**Your objective:** If a line of the records holds the word "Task", copy it out.
# # # # #
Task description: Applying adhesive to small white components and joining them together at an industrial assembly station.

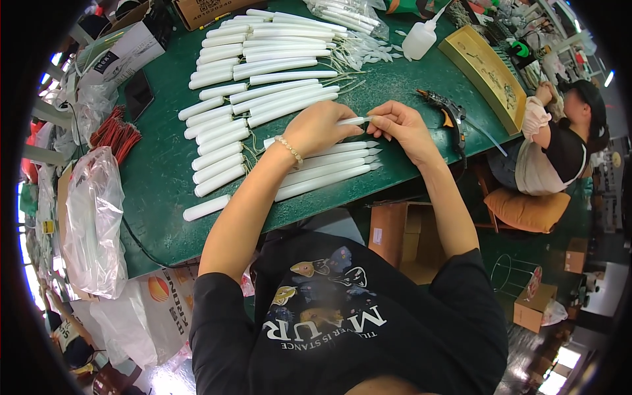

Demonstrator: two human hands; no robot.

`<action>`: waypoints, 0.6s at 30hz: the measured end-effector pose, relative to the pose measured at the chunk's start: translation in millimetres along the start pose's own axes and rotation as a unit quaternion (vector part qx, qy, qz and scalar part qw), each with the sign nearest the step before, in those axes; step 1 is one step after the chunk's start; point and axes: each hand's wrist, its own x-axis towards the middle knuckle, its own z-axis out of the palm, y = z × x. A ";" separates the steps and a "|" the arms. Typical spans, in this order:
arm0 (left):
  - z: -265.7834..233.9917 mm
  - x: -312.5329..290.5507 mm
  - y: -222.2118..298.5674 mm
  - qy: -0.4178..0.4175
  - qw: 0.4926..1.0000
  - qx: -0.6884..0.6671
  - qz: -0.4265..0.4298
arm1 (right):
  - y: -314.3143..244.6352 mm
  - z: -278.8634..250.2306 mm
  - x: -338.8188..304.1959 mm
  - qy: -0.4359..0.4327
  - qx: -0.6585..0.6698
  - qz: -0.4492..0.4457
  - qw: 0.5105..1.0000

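My left hand (317, 129) is closed around a slim white candle-shaped tube (351, 121), its end pointing right. At that end, my right hand (403, 126) pinches with thumb and fingertips; the piece between them is mostly hidden. Just below my hands lie several white taper candles (322, 179) with pointed, flame-shaped tips. Beyond them spread rows of white tubes (283, 71) with thin wires at their ends, beside shorter white tubes (220, 158). A heap of small translucent flame-shaped tips (361, 51) sits at the far side.
Right of my hands rests a black and orange glue gun (450, 116). A white squeeze bottle (420, 39) and a yellow tray (453, 48) of small parts stand farther back. Left are a dark phone (139, 95), red wires (116, 135) and a plastic bag (95, 224). Another person (559, 138) sits at right.
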 end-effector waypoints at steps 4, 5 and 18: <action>-1.2 -0.4 2.0 -0.021 1.000 -0.014 -0.011 | -0.1 -0.6 -0.1 -0.001 -0.017 0.000 1.000; -2.0 0.0 2.7 -0.030 0.999 -0.028 -0.023 | 0.3 -0.7 -0.1 -0.002 -0.017 0.000 1.000; -1.1 4.2 -1.7 -0.049 0.998 -0.023 -0.032 | -0.2 -1.3 5.5 -0.050 -0.075 -0.014 0.996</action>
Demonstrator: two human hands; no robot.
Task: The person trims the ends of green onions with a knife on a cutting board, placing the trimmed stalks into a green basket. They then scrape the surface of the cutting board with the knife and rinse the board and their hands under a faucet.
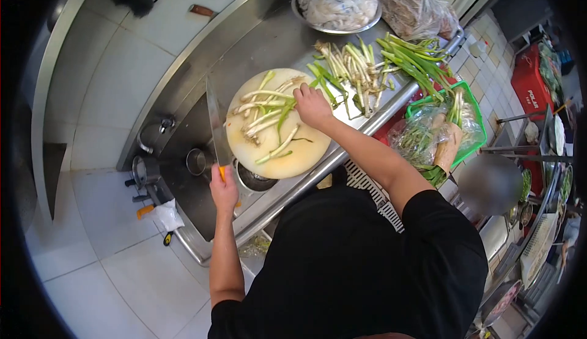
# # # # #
**Output:**
Task description: Applying adhesive to small white components and joining them together at an industrial assembly station.
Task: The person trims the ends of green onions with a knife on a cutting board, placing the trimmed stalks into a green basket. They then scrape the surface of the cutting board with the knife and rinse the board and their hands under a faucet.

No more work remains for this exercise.